The good rabbi was even more based against homosexuality, deemed an error of the Greeks. Chevy Chase lookalike Dr. Rabbi Harvey Meirovich finds this stance so unfortunate that Meirovich digs around for English contemporaries to contrast him with.
Judaism has on occasion raised up some obscurantists. Hertz, by contrast, allowed input from contemporary philology. Among his arguments for Torah antiquity is Torah pulling from Egyptian terms, and of course the names which Freud(!) had found among the b'nai Levi.
Meirovich sees Hertz as a Maimonideian. For my part I see the legacy of David Ganz, an early rabbinical-trained opponent of Copernicus. I recall Ganz' quote We, the holy congregation of Israel, will not put our trust in history books produced by authors who are not from the children of Israel
in Mitchell First's Jewish History in Conflict; I recall Ganz's support of the book "Daniel". But... ten years since reading that, I don't think Ganz was in life nearly as bigoted as this quote suggested.
Hertz intended to contradict Julius Wellhausen inasmuch as Wellhausen argued that Torah was a later assemblage.
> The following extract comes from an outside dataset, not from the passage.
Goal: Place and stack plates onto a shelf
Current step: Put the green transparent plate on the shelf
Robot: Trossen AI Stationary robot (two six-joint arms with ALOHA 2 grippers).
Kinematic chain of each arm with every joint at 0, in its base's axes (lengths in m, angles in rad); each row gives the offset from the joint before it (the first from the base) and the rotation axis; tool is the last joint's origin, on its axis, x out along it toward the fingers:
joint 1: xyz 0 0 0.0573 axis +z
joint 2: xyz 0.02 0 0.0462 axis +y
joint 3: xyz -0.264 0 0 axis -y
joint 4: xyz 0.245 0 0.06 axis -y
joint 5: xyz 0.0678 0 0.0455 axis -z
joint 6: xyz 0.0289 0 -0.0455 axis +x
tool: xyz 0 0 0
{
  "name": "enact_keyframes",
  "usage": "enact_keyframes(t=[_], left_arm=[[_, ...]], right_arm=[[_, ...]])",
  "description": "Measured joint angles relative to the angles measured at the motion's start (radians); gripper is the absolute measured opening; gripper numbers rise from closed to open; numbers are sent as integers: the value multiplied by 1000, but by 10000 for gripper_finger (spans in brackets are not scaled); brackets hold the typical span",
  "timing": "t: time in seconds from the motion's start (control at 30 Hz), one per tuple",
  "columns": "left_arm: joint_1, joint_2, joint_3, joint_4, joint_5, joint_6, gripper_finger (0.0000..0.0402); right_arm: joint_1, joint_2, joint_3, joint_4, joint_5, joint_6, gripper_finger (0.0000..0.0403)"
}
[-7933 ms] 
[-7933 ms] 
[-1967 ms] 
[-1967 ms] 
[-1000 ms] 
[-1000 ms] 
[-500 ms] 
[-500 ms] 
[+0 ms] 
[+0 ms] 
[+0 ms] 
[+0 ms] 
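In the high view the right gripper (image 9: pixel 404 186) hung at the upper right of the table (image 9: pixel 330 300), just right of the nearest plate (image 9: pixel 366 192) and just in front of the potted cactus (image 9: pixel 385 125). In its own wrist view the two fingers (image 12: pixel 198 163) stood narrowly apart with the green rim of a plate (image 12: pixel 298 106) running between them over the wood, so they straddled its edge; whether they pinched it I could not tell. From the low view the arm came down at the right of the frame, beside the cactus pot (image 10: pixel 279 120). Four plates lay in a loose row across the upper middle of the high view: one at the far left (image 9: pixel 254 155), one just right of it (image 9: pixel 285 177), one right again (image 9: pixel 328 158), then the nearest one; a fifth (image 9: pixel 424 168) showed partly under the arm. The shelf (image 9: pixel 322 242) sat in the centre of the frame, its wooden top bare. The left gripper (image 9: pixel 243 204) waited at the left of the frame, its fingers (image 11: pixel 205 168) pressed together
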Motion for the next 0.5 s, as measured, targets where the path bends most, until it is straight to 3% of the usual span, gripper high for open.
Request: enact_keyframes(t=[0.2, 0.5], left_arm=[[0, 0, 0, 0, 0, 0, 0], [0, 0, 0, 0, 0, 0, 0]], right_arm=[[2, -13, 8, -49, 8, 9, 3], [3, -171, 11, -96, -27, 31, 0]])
Wellhausen might counter that his schema was about... assemblage, which bakes-in that the assemblers worked from a library of text, some of which text might be early indeed.
Hertz is on firmer ground that Wellhausen had blithely accepted Christian propaganda - Protestant in particular - that priesthood is a degradation of prophecy; and indeed that Wellhausen had added to the propaganda. I'd hope that since Israel Knohl's work on the Holiness Code and its round of redaction, Christians might allow that the Temple's model of priesthood is not necessarily inimical to eunomía. Nor can we splash the blood of the Tabernacle upon the Rabbinate.
In his fundamentalism, Hertz might be more Protestant than he lets on. Much weight is placed on the Torah / Chumash as being a simple record of how it really was, plausible because ineptus. This reflects Tertullian, and foreshadows Joshua MacDowell. Hertz also follows the Chronicler in resolving the Exodus 12:8–9 / Deuteronomy 16:7 contradiction on whether the paschal lamb be roasted (צלי) or boiled (בשל). Boil it in fire!
Hertz saw Jews as a Divinely chosen people, granted a propensity to the ethical life at the cellular level. This was in tension with Hertz' view that Jews be an example to other nations in their ethical living. A Christian would agree that Jews' job is exactly that, which is why Emperor Theodosius offered them a citizenship which citizenship, if second-class, was at least superior to the deal which his imperium was offering to pagans. You know - them Greek homos? Hertz' racial angle also seems, er, based.
Chos-en-ness seems further in tension with Hertz' assertion that Christians have nothing to teach Jews in return. Christian ethics and exegesis, Lewis would suggest, illuminate the Tao by which learnéd Jews like Hertz (and Prager) take their ethics. Christians had already taught Jews; in recent times (if too recent for my liking), not to trade slaves.